- Interactive map of Pa Sang
- Coordinates: 20°10′57″N 99°49′56″E﻿ / ﻿20.1826°N 99.8321°E
- Country: Thailand
- Province: Chiang Rai
- Amphoe: Mae Chan

Population (2020)
- • Total: 11,601
- Time zone: UTC+7 (TST)
- Postal code: 57110
- TIS 1099: 570704

= Pa Sang, Mae Chan =

Pa Sang (ป่าซาง) is a tambon (subdistrict) of Mae Chan District, in Chiang Rai Province, Thailand.

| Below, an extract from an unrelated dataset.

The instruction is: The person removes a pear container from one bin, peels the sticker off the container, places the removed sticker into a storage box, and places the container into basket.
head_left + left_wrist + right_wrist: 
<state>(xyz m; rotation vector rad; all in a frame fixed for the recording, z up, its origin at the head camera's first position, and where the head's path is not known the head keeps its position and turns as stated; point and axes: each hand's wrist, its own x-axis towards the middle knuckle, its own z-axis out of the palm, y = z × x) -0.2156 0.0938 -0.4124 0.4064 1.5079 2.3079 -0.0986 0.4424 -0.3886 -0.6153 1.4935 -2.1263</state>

In 2020 it had a total population of 11,601 people.

==Administration==

===Central administration===
The tambon is subdivided into 15 administrative villages (muban).

| No. | Name | Thai |
|---|---|---|
| 01. | Ban Rong Di | บ้านร่องดี |
| 02. | Ban Pa Sang | บ้านป่าซาง |
| 03. | Ban Pa Sang | บ้านป่าซาง |
| 04. | Ban Mae Salong Nai | บ้านแม่สลองใน |
| 05. | Ban Pang Pu Loei | บ้านปางปูเลย |
| 06. | Ban Pa Ha | บ้านป่าห้า |
| 07. | Ban Mae Khi | บ้านแม่คี |
| 08. | Ban Si Yang Mun | บ้านศรียางมูล |
| 09. | Ban Mae Khi | บ้านแม่คี |
| 10. | Ban Mai Phatthana | บ้านใหม่พัฒนา |
| 11. | Ban Nong O | บ้านหนองอ้อ |
| 12. | Ban San Khue | บ้านสันคือ |
| 13. | Ban Pa Khu | บ้านป่าคู |
| 14. | Ban Mae Salong | บ้านแม่สลอง |
| 15. | Ban Pa Miang | บ้านป่าเมี้ยง |

===Local administration===
The whole area of the subdistrict is covered by the subdistrict municipality (Thesaban Tambon) Pa Sang (เทศบาลตำบลป่าซาง).